Dans l'esprit des investisseurs, l'incertitude maximale des débuts a alors laissé place à l'anticipation de pourparlers entre les Etats-Unis et l'Iran, et Israël et le Liban, et d'une possible issue négociée aux conflits. Même la perspective de cessez-le-feu temporaires a suffi à relancer un certain optimisme sur les marchés. 

Appétit pour la tech et l'énergie

Face à des cours qui avaient chuté dans le secteur technologique, notamment, les investisseurs ont vu une oppotunité d'acheter, alors que les menaces de disruption de l'IA, secteur très dépendant de l'énergie, s'atténuaient. Le Nasdaq, l'indice technologique américain, qui avait perdu 10% pendant le premier mois de la guerre, a ainsi regagné 16% sur ces deux rebonds, s'adjugeant l'une des meilleurs performances depuis fin mars. 

Parmi les gros gagnants, en bourse, figurent aussi les entreprises du secteur énergétique, qui ont profitent des pics de prix sur le pétrole pour réaliser des ventes record.
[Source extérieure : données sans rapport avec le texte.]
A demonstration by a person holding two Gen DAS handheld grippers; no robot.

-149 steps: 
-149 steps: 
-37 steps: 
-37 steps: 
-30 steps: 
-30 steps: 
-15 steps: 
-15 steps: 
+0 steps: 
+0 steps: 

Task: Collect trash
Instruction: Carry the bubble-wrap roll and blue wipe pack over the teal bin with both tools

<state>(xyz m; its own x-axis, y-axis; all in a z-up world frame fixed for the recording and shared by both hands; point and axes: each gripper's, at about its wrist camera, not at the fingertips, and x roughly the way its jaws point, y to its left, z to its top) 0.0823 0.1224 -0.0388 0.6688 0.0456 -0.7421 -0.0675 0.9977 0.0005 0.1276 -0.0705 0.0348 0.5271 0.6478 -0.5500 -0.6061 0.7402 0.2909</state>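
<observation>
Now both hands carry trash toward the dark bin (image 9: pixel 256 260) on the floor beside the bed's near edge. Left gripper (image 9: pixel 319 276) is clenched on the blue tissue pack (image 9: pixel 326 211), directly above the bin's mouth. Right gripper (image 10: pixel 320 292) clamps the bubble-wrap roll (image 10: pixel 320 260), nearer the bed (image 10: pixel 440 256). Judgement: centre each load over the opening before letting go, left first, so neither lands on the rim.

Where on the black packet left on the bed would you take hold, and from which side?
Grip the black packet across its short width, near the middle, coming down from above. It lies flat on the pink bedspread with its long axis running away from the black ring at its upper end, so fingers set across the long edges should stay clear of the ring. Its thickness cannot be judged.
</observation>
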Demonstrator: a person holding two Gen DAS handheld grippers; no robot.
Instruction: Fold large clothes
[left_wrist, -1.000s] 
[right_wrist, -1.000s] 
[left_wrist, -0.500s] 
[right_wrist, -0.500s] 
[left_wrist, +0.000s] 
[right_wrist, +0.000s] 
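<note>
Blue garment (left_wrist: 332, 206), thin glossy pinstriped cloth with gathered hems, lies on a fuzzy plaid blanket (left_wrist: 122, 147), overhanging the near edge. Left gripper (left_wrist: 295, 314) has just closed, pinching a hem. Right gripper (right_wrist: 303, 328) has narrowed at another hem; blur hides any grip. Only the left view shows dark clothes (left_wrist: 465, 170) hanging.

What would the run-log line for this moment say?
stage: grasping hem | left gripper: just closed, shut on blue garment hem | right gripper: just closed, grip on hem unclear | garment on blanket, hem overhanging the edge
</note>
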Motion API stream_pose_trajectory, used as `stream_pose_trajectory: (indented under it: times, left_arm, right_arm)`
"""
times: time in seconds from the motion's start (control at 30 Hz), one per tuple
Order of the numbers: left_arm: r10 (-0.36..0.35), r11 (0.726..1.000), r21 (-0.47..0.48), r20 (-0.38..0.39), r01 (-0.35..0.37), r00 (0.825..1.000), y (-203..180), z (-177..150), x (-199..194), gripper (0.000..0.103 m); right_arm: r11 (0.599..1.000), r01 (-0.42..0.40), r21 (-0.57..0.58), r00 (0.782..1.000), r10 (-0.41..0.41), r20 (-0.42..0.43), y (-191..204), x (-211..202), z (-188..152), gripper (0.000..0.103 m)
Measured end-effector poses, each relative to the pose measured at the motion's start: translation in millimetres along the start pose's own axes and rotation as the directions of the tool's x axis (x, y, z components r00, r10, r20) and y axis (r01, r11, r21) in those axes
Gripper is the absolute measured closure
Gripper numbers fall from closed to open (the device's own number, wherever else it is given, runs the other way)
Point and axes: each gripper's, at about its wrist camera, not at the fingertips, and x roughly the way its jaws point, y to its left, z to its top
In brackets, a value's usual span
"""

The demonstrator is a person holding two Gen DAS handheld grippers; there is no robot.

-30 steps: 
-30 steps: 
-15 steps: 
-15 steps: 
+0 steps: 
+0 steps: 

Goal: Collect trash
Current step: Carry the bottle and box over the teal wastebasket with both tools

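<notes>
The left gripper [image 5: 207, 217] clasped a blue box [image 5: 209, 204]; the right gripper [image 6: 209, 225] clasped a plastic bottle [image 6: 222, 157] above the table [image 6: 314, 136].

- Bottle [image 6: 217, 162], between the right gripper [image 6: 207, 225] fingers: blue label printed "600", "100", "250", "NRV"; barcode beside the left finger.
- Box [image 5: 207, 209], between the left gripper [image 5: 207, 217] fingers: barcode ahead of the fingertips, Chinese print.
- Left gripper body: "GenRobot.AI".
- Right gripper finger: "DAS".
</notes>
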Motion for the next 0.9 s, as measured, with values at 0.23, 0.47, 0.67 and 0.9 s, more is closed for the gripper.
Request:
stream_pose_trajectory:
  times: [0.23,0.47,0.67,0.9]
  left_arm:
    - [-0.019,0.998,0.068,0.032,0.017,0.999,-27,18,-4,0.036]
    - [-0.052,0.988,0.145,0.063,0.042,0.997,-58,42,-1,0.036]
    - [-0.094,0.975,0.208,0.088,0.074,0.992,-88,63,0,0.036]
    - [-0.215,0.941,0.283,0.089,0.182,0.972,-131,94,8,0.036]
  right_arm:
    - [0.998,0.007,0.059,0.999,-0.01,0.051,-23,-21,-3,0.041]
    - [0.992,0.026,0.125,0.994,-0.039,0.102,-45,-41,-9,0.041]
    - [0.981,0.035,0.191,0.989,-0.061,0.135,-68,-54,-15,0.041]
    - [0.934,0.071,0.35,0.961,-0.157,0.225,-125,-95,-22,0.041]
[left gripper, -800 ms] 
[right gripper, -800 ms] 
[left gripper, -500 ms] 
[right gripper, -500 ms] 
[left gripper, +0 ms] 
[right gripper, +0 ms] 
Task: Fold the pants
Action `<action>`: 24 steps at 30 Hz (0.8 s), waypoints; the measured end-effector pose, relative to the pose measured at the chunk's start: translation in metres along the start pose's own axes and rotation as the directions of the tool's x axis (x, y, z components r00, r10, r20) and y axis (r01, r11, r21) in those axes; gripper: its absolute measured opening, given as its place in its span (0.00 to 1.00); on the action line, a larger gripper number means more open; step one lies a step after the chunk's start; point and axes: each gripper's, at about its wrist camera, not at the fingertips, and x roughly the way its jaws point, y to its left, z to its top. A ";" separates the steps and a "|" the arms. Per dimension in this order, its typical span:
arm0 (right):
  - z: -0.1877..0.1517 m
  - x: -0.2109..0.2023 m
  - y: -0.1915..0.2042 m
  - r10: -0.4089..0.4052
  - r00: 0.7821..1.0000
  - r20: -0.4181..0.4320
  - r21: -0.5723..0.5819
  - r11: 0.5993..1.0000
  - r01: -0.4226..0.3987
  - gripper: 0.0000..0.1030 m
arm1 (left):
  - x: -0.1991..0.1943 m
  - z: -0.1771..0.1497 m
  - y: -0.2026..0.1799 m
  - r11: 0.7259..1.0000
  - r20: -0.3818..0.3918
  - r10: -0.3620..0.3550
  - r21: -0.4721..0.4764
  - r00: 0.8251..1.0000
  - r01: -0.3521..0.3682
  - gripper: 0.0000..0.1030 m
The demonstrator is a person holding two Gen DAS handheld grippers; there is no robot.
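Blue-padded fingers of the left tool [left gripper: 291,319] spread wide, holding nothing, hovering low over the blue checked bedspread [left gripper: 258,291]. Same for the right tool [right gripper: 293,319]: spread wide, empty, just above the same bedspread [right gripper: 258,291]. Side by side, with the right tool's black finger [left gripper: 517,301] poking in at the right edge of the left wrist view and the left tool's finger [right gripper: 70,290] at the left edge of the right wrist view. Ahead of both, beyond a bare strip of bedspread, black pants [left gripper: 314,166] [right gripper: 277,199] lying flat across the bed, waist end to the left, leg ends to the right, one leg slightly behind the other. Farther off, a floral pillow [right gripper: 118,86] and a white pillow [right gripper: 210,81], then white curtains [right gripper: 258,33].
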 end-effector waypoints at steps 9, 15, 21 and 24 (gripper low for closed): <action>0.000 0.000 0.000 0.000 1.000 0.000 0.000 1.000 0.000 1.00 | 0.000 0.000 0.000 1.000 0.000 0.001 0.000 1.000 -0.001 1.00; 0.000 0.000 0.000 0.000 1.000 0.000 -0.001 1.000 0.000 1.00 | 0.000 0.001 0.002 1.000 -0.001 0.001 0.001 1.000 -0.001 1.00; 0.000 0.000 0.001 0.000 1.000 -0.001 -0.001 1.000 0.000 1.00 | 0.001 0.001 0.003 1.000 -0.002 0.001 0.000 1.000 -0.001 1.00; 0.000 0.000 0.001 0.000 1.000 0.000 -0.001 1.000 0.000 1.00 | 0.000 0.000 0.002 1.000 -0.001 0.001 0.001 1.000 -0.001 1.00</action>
Le pétrole continue d'afficher des prix élevés avec le blocus américain du détroit d'Ormuz. Un titre comme BP (British Petroleum) gagne 23% depuis le 28 février, affichant une hausse continue, tout le groupe italien ENI (+20%) et le Brésilien Pétrobras (+24%). 

Pour garder leur optimisme, les investisseurs attendent toutefois des progrès dans les pourparlers et la perspective d'une réouverture du détroit d'Ormuz. L'enjeu: refluidifier rapidement le commerce pétrolier afin de soulager les économies et les entreprises qui se retrouvent sous pression en raison de la cherté des prix de l'énergie. Faute de quoi, les valorisations des marchés risque de s'avérerer trop optimistes au sujet du coût global de la guerre au Moyen-Orient, et pourraient bien corriger à la baisse.